Soldiers were searching areas near the Hantan and Namdaecheon rivers for other North Korean mines.
They have put up banners and handed out leaflets to warn holidaymakers in the area of the possibility of stray mines and asked them to report anything suspicious to authorities, the spokesman said.
North Korean mines have been carried south by floods and landslides in the past. Last year, dozens of wood-cased mines washed up in the south after heavy rains, killing one South Korean and injuring another.
A landslide triggered by this week`s torrential rains also dislodged mines planted decades ago in Mount Umyeon in southern Seoul. Soldiers said they were still looking for about 10 mines there.
South Korea planted 1,000 landmines on Mount Umyeon in the 1980s to protect an military installation there. Most were removed between 1999 and 2006, but a few remain unaccounted for.
Heavy rains have pounded the Korean peninsula over the past week, killing at least 59 people and leaving thousands homeless in the South alone.
North Korea`s official Korean Central News Agency said the downpours had meanwhile caused "great damage to the people`s economy".
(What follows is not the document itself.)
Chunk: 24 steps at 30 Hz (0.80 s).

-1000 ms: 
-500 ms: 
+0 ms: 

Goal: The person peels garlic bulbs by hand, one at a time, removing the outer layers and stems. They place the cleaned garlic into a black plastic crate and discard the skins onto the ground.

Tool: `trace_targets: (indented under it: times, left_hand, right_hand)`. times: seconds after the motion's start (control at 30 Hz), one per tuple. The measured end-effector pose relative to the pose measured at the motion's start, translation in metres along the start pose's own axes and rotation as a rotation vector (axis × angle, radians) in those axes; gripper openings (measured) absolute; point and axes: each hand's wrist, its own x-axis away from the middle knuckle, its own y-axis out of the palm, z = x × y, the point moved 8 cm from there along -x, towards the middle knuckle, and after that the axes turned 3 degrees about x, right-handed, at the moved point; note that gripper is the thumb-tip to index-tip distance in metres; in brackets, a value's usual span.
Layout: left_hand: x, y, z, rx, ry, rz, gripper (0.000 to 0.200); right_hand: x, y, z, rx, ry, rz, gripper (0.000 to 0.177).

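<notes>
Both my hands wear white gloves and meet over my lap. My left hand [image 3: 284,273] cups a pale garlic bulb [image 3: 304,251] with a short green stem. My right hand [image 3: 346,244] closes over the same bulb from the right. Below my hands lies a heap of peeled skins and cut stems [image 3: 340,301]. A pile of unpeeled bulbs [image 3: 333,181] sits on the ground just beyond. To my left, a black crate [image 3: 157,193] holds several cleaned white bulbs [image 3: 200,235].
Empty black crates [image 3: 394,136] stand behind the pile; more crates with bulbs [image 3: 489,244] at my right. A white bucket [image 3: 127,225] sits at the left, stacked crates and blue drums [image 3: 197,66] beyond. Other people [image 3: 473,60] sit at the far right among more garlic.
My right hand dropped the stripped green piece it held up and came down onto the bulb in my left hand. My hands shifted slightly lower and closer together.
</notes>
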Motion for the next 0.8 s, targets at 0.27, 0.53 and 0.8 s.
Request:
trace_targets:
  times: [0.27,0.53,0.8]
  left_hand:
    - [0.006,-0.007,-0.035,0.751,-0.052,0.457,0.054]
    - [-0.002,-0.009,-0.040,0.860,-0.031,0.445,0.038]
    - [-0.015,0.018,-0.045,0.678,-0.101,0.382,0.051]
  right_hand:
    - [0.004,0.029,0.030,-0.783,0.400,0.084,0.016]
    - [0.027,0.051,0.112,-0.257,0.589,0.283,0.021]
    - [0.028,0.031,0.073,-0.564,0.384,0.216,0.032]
According to a preliminary tally, in the North 35,700 hectares (88,223 acres) of rice paddies were inundated, while thousands of homes and hundreds of workplaces were destroyed, along with schools and public buildings, KCNA said.
The south and east were the worst-hit regions, where downpours of up to 500 millimetres fell from Tuesday to Thursday, it said. The impoverished communist state is already suffering from serious food shortages.